Be it said: the motives that lead to a nation's major historical acts can
probably rise no higher than the spiritual understanding of its leadership.
While George W. may not know as much as he believes he knows about the
dispositions of God's blessing, he is driving us at high speed all the same
—this man at the wheel whose most legitimate boast might be that he knew how
to
parlay the part-ownership of a major-league baseball team into a
gubernatorial
win in Texas. And—shall we ever forget?—was catapulted, by legal finesse and
finagling, into a now-tainted but still almighty hymn: Hail to the Chief!
No, we will rise no higher than the spiritual understanding of our
leadership.
And now that the ardor of victory has begun to cool, some will see how it is
flawed.
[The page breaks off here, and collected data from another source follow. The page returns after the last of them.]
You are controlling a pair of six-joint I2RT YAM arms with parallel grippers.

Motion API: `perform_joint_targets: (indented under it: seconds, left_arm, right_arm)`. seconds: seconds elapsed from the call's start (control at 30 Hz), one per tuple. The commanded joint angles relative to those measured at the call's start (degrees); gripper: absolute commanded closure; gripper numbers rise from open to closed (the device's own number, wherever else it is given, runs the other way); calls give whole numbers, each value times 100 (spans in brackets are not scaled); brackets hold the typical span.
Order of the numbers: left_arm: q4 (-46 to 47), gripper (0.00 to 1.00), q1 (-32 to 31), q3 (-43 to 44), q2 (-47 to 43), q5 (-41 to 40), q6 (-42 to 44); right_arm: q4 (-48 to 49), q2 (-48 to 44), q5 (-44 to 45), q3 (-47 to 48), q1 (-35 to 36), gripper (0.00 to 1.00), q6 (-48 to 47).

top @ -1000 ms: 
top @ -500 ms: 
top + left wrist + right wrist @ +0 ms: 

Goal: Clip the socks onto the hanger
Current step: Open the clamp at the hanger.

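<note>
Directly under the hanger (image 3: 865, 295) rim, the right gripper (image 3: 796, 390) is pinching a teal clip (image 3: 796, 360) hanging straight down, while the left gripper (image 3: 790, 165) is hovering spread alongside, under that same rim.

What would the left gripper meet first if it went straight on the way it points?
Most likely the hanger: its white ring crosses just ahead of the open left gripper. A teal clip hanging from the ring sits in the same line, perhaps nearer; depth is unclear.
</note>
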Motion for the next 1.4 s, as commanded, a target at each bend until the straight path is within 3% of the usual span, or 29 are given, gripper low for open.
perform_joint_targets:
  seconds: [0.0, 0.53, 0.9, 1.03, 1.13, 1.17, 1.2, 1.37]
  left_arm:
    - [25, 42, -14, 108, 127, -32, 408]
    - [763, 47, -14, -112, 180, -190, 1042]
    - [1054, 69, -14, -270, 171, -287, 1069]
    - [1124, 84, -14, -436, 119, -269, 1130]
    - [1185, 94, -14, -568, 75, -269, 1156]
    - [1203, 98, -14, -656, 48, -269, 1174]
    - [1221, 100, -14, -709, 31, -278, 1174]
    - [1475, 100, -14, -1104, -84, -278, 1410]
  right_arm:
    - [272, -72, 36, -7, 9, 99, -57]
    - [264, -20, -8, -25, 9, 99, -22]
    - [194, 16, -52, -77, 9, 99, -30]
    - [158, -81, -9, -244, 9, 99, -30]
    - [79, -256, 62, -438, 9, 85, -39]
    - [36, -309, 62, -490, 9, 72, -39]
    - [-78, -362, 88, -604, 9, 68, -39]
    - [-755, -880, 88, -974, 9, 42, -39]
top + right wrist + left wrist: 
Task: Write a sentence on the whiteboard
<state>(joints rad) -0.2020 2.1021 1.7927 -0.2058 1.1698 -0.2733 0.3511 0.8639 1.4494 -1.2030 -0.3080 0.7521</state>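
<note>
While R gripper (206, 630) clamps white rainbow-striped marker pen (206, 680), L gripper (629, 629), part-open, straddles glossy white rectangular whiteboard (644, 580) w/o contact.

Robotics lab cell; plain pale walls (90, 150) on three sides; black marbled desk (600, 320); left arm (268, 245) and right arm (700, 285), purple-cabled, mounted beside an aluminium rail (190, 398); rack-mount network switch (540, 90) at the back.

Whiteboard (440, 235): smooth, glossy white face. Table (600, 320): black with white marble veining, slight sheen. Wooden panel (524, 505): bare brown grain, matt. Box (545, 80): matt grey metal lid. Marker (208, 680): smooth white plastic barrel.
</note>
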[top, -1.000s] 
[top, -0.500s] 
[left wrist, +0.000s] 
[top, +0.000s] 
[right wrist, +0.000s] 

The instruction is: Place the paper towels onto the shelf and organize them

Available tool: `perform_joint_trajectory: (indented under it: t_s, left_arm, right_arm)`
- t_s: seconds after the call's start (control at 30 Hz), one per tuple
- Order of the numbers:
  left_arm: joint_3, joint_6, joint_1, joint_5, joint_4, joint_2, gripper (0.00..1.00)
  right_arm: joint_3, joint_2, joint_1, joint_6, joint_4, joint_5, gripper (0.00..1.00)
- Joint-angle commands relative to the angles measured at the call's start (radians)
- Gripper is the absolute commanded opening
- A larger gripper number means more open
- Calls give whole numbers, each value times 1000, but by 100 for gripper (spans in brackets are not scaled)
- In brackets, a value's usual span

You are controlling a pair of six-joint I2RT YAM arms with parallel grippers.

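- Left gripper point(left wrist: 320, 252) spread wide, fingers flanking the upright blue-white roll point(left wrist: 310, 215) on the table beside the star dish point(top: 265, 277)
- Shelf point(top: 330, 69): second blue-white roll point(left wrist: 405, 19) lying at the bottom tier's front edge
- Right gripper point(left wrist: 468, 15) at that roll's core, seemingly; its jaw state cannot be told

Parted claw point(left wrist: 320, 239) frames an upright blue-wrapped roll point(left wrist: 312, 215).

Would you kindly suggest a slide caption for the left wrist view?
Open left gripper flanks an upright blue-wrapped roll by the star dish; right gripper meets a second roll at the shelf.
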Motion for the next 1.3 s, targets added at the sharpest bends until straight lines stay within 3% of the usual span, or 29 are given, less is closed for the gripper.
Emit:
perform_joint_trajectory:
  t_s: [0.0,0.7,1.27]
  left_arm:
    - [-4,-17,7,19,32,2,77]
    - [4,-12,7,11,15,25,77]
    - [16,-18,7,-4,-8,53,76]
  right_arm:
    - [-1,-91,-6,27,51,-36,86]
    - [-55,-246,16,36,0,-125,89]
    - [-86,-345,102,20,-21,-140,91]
For we are victim once again of all those advertising sciences that
depend on mendacity and manipulation. We have been gulled about the real
reasons
for this war, tweaked and poked by some of the best button-pushers around to
believe that we won a noble and necessary contest when, in fact, the
opponent
was a hollowed-out palooka whose monstrosities were ebbing into old age.
Perhaps he was not that old. Perhaps Saddam made a decision to go
underground
with as much wealth as he had spirited away, and would fund al-Qaeda or some
extension of it in a collaboration of sorts with Osama bin Laden—a new
underground team, the Incompatible Terrorist Twins. That is a hypothesis as
mad
as the world we are beginning to live in.
Democracy, more than any other political system, depends on a modicum of
honesty. Ultimately, it is much at the mercy of a leader who has never been
embarrassed by himself. What is to be said of a man who spent two years in
the
Air Force of the National Guard (as a way of not having to go to Vietnam)
and
proceeded—like many another spoiled and wealthy father's son—not to bother
to
show up for duty in his second year of service? Most of us have episodes in
our
youth that can cause us shame on reflection. It is a mark of maturation that
we
do not try to profit from our early lacks and vices but do our best to learn
from them. Bush proceeded, however, to turn his declaration of the Iraqi
campaign's end into a mighty fashion show. He chose—this overnight clone of
Honest Abe—to arrive on the deck of the aircraft carrier Abraham Lincoln on
an
S-3B Viking jet that came in with a dramatic tail-hook landing. The carrier
was
easily within helicopter range of San Diego but G.W. would not have been
able to
show himself in flight regalia, and so would not have been able to
demonstrate
how well he wore the uniform he had not honored. Jack Kennedy, a war hero,
was
always in civvies while he was commander in chief. So was General
Eisenhower.
George W. Bush, who might, if he had been entirely on his own, have made a
world-class male model (since he never takes an awkward photograph),
proceeded
to tote the flight helmet and sport the flight suit. There he was for the
photo-op looking like one more great guy among the great guys. Let us hope
that
our democracy will survive these nonstop foulings of the nest.